Алексей набирался сил день ото дня. Порывался вернуться в полк. Параша удерживала его жаркой лаской, бабка — холодной строгостью.
— Слабой ты ишо, солдатик. Коня у тебя нет, а пешим далеко не уйдешь.
Стал выходить из дому, прогуливаться, укреплять слабые, ровно ватные ноги.
Дом бабки-ведуньи стоял одиноко в глухом лесу. Таком глухом, что по ночам слышался поодаль, но невдалеке, тоскливый волчий вой. Избушка неказиста, неошкурена. Крыта тесом, заросшим мхом и дурной травой. По кровле разбежались яркие, в белых крапинах, мухоморы; на коньке весь день сидел молчаливый нахохлившийся ворон в поседелых от старости или мудрых перьях.
— Заместо курицы он у бабки, — смеясь, говорила Параша. — Токо вот яйца не носит.
Иногда черный кот взбирался на крышу и садился рядом с вороном. Они хорошо ладили, друг дружку не обижали. «Колдовское гнездо», — думал Алексей. И не ошибался. Бабка ведала тайные лесные тропы, полезные травки, подкармливала, задабривая, корочкой хлеба лесного хозяина, а тот пособлял ей и обильной ягодой на болотах, и крепенькими как капустные кочерыжки белыми грибами, иной раз подбрасывал в неведомо откуда взявшийся силок крупного зайца, а то и глухаря либо тетерку.
Своего хозяйства у бабки не было; всего огорода — две грядки картошки да лучок с чесночком. Жила лесом, не бедовала.
— Как же я здесь очутился? — спросил ее Алексей.

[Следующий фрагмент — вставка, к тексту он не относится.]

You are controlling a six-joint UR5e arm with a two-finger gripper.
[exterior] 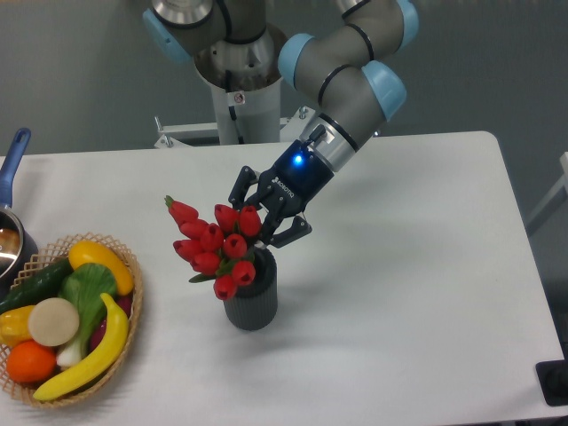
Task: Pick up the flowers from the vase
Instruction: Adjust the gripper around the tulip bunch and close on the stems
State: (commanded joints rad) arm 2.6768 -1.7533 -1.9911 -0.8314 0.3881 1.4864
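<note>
Claw (pixel 263 218) is tucked in behind the flowers (pixel 216 248), fingers spread around the back of the bunch, but honestly can't tell if it's actually pinching the stems or just cupping the buds. The flowers sit in the vase (pixel 251 302), leaning left toward the basket (pixel 133 293) of toy fruit, mid-worktop (pixel 417 266). My take: grab low on the stems, not the heads, then pull along the lean, not straight up, so the vase doesn't tip or come up with them.

Flowers (pixel 216 246) hide the gripper's (pixel 257 219) fingertips.
</note>
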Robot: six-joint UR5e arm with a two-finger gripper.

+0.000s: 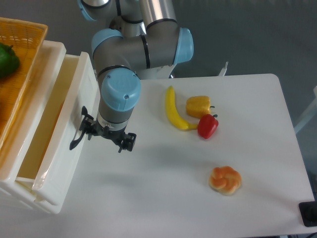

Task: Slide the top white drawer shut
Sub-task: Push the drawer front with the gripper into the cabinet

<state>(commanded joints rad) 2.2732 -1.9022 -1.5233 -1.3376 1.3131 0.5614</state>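
Note:
The top white drawer stands pulled out from the white cabinet at the left, its inside open to view. Its black curved handle sticks out of the front panel toward the table. My gripper hangs under the blue-capped wrist just right of the drawer front, next to the handle. The wrist hides the fingertips, so I cannot tell whether the jaws are open or shut, or whether they touch the handle.
An orange wicker basket with a green object sits on the cabinet. On the table lie a banana, a yellow pepper, a red pepper and a bread roll.

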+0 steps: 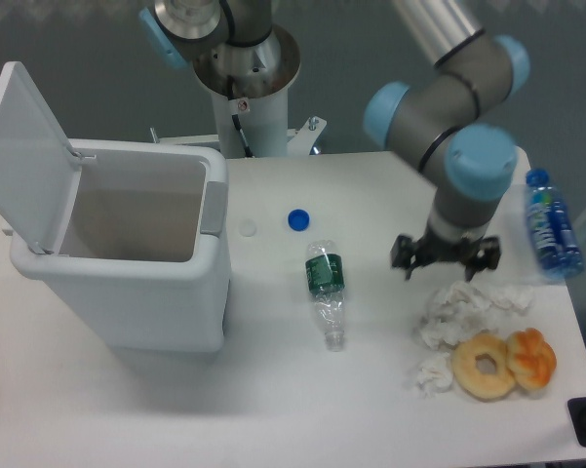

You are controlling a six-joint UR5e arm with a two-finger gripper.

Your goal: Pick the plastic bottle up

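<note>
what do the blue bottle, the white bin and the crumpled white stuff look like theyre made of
The blue-label bottle looks like thin clear plastic, blue-tinted and see-through around a glossy wrap. The bin seems to be rigid moulded plastic: smooth, matte white walls and a hinged lid. The crumpled wad is probably tissue or paper towel, judging by its soft, irregular creases.

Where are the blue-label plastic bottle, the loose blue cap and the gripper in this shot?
plastic bottle [549, 228], fixed camera, on its blue label.
loose blue cap [297, 220], fixed camera, on its top.
gripper [446, 259], fixed camera, midway between its fingertips.
</note>
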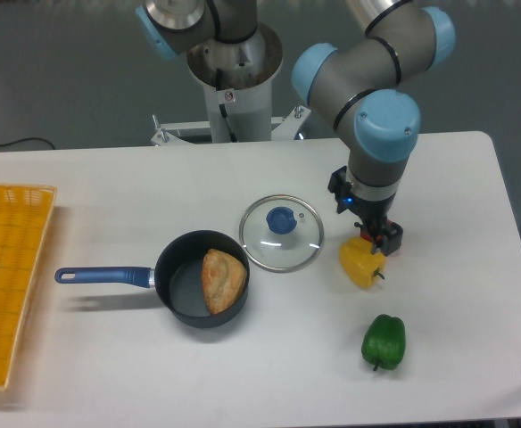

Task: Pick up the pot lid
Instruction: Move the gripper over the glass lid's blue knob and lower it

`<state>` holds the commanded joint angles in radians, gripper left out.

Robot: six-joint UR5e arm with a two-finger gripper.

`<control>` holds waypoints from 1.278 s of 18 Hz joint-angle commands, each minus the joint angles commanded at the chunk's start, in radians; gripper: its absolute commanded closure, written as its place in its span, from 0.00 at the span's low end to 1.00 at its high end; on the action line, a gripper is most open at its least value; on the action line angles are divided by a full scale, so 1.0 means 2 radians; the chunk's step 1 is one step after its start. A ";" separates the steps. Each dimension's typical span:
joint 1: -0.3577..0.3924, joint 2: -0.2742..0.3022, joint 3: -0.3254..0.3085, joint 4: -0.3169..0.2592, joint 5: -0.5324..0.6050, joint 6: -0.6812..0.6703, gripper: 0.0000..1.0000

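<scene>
The white table (153,379) is filling most of the frame, and the robot arm (376,111) is reaching down over it from the upper right. Over on the left side the yellow basket (12,214) is standing, and left of centre the black pan (169,272) is holding a piece of bread (222,281), its blue handle (104,275) pointing left. The gripper (364,214) is hanging right of centre, fingers spreading apart with nothing between them, and it's looking like the approach is the step being played here. And there's our target: the glass pot lid (283,256) is lying on the table around mid-frame, just beside the pan at its upper right, though whether the rims are touching I can't tell. So no grasp and no lift are showing on the board; all the real work is waiting: getting across to the left, lining up, closing, raising. The green pepper (384,342) is resting at the lower right, the yellow pepper (361,262) is lying just below the gripper in the frame, and something red (368,230) is peeking out behind the fingers. Smallest of all, the blue knob (281,220) is sitting upright on the lid, probably offering the best grip.
</scene>
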<state>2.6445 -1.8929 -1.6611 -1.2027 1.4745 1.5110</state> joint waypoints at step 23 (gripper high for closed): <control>-0.064 0.077 -0.158 0.119 0.083 0.061 0.00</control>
<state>2.5158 -1.7380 -1.9772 -0.9649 1.6398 1.6322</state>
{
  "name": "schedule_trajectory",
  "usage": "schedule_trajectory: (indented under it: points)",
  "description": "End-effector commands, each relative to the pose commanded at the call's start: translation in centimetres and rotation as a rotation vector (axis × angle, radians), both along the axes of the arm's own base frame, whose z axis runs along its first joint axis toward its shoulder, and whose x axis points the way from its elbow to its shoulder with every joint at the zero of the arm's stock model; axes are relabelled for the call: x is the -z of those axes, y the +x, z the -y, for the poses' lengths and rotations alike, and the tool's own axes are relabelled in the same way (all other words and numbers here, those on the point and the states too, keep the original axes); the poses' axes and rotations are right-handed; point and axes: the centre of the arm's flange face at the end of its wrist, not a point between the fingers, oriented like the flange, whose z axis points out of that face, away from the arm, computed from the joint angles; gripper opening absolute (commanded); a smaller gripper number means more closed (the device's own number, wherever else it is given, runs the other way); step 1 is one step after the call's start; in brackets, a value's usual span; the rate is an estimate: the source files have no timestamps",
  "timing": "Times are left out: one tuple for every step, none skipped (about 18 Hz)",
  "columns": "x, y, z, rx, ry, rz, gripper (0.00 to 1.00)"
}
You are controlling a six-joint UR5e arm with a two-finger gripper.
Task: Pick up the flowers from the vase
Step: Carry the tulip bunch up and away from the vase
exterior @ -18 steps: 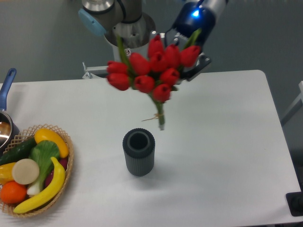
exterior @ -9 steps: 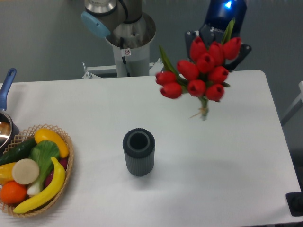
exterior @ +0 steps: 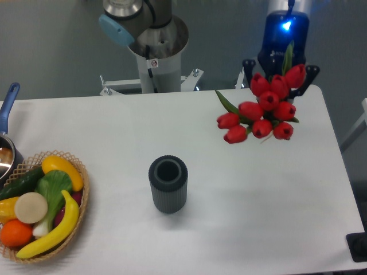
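Observation:
The flowers [exterior: 261,112], a bunch of red tulip buds with green leaves, hang over the far right part of the white table [exterior: 114,132]. My gripper [exterior: 280,74] is behind and above them under a blue light, shut on the bunch. The buds hide its fingertips and most of the stems. The vase [exterior: 168,184], dark grey and ribbed, stands upright near the table's middle with its round mouth empty. It is well to the left of the bunch and nearer the camera.
A wicker basket [exterior: 80,172] of fruit and vegetables sits at the front left. A steel pot with a blue handle [exterior: 8,103] pokes in at the left edge. The arm's base [exterior: 156,51] rises behind the far edge. A dark object [exterior: 358,246] sits at the front right corner.
My gripper has carried the flowers from above the vase to the right and downward, toward the table's far right. The vase has not moved.

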Motion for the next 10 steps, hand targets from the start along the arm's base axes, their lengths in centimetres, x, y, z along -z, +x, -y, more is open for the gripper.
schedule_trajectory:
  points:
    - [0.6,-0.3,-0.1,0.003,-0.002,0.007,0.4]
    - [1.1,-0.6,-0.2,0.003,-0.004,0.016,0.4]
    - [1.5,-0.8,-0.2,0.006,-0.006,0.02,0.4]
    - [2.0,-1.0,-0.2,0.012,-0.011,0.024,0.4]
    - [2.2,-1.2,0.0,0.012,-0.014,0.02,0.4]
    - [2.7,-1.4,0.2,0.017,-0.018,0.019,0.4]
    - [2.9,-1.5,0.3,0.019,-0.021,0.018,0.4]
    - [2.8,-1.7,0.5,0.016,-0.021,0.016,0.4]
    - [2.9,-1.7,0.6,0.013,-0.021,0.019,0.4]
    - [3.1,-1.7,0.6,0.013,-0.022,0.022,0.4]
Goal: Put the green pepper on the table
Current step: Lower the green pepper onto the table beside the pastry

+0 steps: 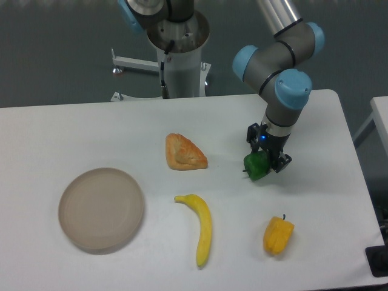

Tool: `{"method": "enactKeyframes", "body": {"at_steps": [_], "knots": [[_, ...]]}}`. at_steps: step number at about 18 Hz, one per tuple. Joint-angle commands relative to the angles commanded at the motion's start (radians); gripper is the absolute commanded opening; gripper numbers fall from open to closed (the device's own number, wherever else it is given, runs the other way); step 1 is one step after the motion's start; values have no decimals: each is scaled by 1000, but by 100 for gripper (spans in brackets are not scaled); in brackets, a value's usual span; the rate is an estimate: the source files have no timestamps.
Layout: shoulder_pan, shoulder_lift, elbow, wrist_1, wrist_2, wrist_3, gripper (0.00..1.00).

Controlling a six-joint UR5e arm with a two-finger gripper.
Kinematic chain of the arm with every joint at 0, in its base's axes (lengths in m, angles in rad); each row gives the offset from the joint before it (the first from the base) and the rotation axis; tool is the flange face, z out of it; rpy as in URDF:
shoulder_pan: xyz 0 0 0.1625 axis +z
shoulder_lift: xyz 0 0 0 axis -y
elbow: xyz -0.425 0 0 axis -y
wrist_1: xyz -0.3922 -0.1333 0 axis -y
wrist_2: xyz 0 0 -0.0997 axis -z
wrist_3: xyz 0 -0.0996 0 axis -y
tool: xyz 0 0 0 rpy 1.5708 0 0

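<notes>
The claw (265,159) is clamped around the green pepper (257,165), right of the middle of the table (315,194), nearer its far edge; a croissant (185,153) lies to its left; the yellow pepper (278,235) sits nearer the front edge.

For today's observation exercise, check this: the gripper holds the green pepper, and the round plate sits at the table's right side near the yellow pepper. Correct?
Not quite. The camera view shows the gripper on the green pepper, but the plate sits at the table's left side, far from the yellow pepper.
</notes>
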Motion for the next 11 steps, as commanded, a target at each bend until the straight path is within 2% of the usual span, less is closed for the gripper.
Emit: {"method": "enactKeyframes", "body": {"at_steps": [9,11], "knots": [[-2,-2,-3,2,-2,0,54],[-2,-3,-3,3,-2,0,56]]}}
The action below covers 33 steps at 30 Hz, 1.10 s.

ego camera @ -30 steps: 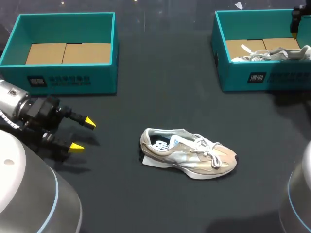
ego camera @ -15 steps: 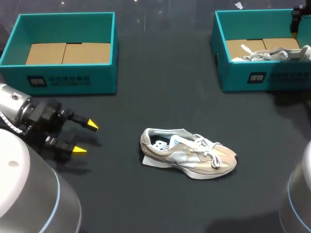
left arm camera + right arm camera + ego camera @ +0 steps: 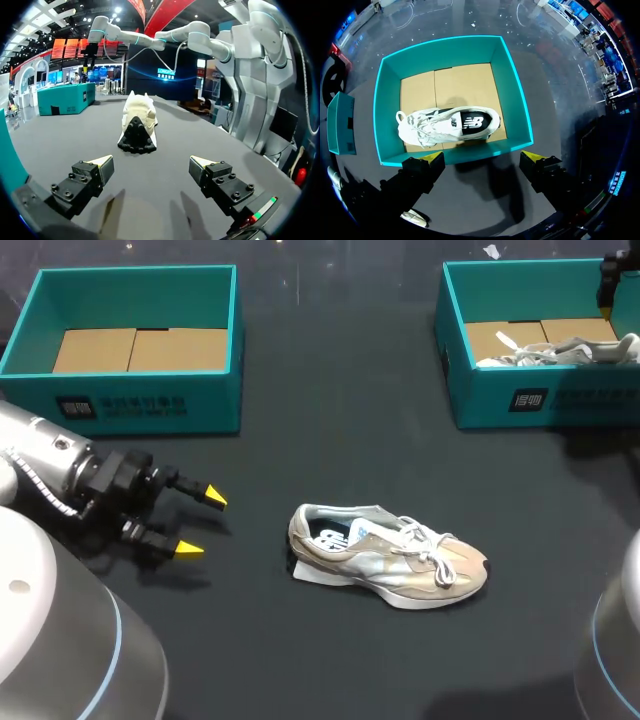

— Да уж не своей ногой, вестимо. Парашка на себе принесла, в беспамятстве. — Бабка ловко и безболезненно меняла ему повязку на груди, причмокивая беззубым ртом — нравилось, как заживала глубокая рана. — А чо? Девка здоровая. У ей крепкие дети будут. Ты не зевай, солдатик.
Параша краснела, смущалась, но не отворачивалась. Смотрела на него ясными глазами. Алексей при этом забывал сердечную рану, что нанесла ему Мари своими «человеколюбием».